Democratic Congresswoman Katie Porter of California has done it again. The plucky progressive with a penchant for percentages went viral for calling out corruption with the help of her trusty white board.

The latest subject of Porter's scrutiny was the United States Postal Service (USPS) and its head: Postmaster General Louis DeJoy.

If that name sounds familiar, it's because DeJoy generated national headlines ahead of the 2020 presidential election for changes he enacted that decimated the institution's efficiency and reliability. Americans across the country demanded that DeJoy, who donated $685 thousand to last year's Republican National Convention, be investigated for deliberately interfering with absentee ballots in an election with unprecedented numbers of mail-in votes.

DeJoy—who can only be removed directly by the USPS Board of Governors—hasn't improved the entity's performance following the momentous election, as Porter pointed out.

Watch below.

At a special hearing focused on the results of a USPS audit by its Inspector General, Porter highlighted the plummeting percentage of on-time deliveries largely beginning under DeJoy's tenure.

In comments to the Deputy Assistant IG for the audit, Melinda Perez, Porter said:

"The audit found that by the spring of 2020, mail delivery was right around 92 percent — that is 92 percent of the mail got there within the standard of on time.
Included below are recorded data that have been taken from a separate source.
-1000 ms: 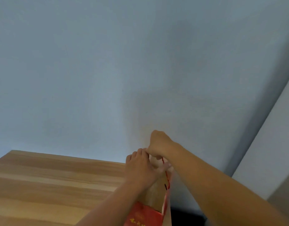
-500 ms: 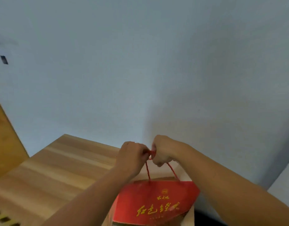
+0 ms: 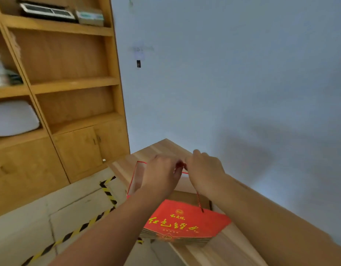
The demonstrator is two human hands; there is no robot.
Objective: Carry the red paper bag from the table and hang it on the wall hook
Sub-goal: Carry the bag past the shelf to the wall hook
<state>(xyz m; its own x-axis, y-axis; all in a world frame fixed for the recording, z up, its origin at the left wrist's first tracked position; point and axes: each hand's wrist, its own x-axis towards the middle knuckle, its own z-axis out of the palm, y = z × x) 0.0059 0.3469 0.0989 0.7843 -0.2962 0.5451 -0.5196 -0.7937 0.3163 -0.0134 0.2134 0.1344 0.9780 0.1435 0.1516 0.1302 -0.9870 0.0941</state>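
Observation:
A red paper bag (image 3: 185, 221) with yellow lettering hangs below my two hands, over the wooden table (image 3: 160, 150). My left hand (image 3: 160, 175) and my right hand (image 3: 205, 169) are closed side by side on its red cord handles (image 3: 199, 201). The bag is open at the top, showing a brown inside. High on the pale wall, up and left of my hands, sits a small dark wall hook (image 3: 138, 63) under a whitish patch.
A tall wooden shelf unit (image 3: 69, 83) with cupboard doors stands at the left against the wall. Yellow-and-black hazard tape (image 3: 108, 191) marks the pale floor beside the table. The wall fills the right side.
The view has swung left, bringing the shelf unit and hook into sight. Both hands moved from the bag's top edge to gripping its cord handles, and the bag now hangs lifted.

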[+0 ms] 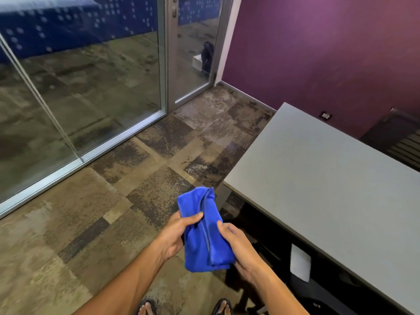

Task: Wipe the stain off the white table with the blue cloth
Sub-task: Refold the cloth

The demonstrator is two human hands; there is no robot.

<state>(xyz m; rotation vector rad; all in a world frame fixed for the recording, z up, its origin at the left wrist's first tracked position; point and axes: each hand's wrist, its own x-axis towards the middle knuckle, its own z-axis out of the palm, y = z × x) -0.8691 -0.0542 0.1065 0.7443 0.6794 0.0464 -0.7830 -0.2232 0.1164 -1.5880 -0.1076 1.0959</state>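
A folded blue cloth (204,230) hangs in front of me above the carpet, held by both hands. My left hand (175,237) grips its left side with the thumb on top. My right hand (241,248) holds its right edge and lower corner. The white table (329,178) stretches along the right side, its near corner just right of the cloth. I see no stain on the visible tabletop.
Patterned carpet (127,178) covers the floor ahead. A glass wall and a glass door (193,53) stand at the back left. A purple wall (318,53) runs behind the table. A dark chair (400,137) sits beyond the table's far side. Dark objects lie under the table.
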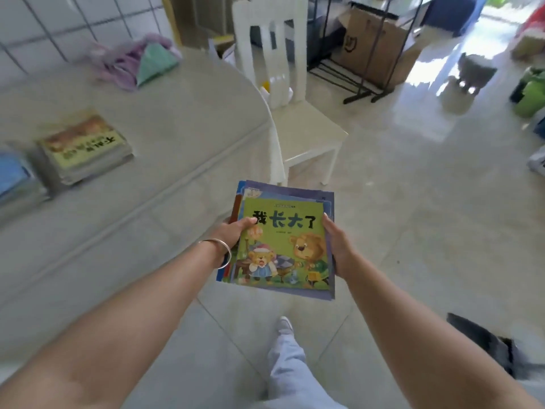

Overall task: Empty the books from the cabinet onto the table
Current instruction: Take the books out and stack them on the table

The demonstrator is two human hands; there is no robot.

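Observation:
A stack of thin picture books [283, 240], topped by a green cover with cartoon bears, is held flat over the floor in front of me. My left hand [233, 234] grips its left edge, thumb on top. Along the right edge, my right hand [336, 246] holds the stack with the thumb lying on the cover. The table [177, 119], under a pale cloth, lies to the left. On it sit a pile of books with a yellow-green cover [85, 149] and a blue-topped pile [14, 178] at the far left edge. The cabinet is out of view.
A white chair [295, 119] stands at the table's right end. Folded purple and green cloth [138, 60] lies at the table's far side. A cardboard box [374, 39] inside a black rack, a small grey stool [472, 75] and green bags [530, 90] stand on the tiled floor.

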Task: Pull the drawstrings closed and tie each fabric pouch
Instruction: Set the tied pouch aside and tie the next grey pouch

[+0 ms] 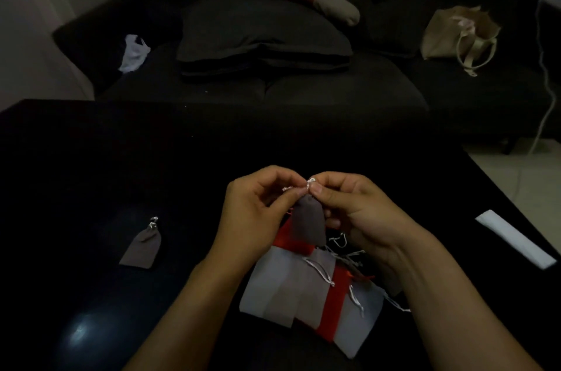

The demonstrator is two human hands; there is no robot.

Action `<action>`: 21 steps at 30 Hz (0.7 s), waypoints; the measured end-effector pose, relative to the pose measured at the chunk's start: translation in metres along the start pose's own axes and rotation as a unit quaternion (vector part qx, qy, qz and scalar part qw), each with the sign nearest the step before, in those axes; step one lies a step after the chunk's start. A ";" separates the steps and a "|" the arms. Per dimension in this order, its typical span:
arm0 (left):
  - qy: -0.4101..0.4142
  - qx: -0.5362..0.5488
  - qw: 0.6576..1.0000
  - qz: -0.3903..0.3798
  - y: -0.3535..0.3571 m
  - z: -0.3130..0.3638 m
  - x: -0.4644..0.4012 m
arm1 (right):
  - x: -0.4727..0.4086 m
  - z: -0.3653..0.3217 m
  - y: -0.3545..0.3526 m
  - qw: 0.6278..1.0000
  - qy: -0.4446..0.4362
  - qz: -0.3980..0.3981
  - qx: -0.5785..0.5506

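We observe both hands raised over the dark bench (pixel 91 158), meeting at the neck of a small grey pouch (pixel 308 225) that hangs between them, clear of the surface. The left hand (pixel 258 212) has its grip closed on the white drawstring (pixel 303 185) with thumb and forefinger; the right hand (pixel 352 203) likewise has its grip pinched on the cord at the gathered top. The pouch mouth appears drawn shut.

Beneath the hands lies a pile of flat pouches (pixel 309 291), grey, white and red, overlapping one another with loose white cords trailing across them. A second grey pouch (pixel 142 246), its neck gathered, lies well apart to the left. A white strip (pixel 516 241) lies near the right edge. Beyond stands a dark sofa (pixel 273 73) bearing a cushion (pixel 261 30) and a beige bag (pixel 458 33).
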State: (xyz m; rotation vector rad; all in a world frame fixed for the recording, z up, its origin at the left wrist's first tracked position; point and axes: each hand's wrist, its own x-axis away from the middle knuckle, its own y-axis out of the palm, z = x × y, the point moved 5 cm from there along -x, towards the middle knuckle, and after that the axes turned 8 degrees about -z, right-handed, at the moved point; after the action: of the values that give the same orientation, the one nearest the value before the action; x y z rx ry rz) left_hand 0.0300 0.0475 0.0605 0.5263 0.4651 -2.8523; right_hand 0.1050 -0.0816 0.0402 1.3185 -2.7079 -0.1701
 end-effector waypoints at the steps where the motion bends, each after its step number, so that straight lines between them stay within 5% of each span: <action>1: 0.024 -0.049 0.998 -0.006 0.000 0.002 0.000 | 0.000 0.001 0.001 1.000 0.010 -0.005 -0.008; 16: 0.170 -0.267 0.946 -0.068 0.000 0.006 0.000 | 0.000 0.014 0.002 0.988 0.112 0.052 -0.092; 21: 0.126 -0.282 0.943 -0.121 0.005 0.003 0.000 | 0.001 0.018 0.000 0.986 0.136 0.077 -0.058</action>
State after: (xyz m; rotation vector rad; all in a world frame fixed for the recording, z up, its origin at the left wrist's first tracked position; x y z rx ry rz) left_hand 0.0306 0.0420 0.0620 0.7563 1.4223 -2.6740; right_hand 0.1016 -0.0810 0.0224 1.0138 -2.5125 -0.1197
That dropped to 80 percent by the fall of 2020, and by January of 2021 was hovering around 61 percent. I realize this has gone up somewhat since then, but I wanted to ask you, when did Mr. DeJoy take over as postmaster? Do you know?"

Perez replied that DeJoy started in the Summer of 2020.

Porter continued:

"I'm a professor, and I used to do a lot of grading, and 92 is considered widely like an A-minus, 80 is considered hanging on, hanging on to the lowest possible B. 60 percent is at best a D-minus. The Postal Service delivers 48 percent of the world's mail. It is an institution, it is a civic treasure. And we let it get all the way, what you found, is we let it get all the way down to that D-minus level."

The proof was in the pudding, and social media users agreed that DeJoy needed to depart.




Meanwhile, they cheered Porter for calling him out.





Biden's recently-appointed nominees to the USPS Board of Governors saw Senate confirmation this past summer, strengthening the possibility that the Board—which is now composed equally of Democrats and Republicans—will look at the audit's findings and return DeJoy to sender.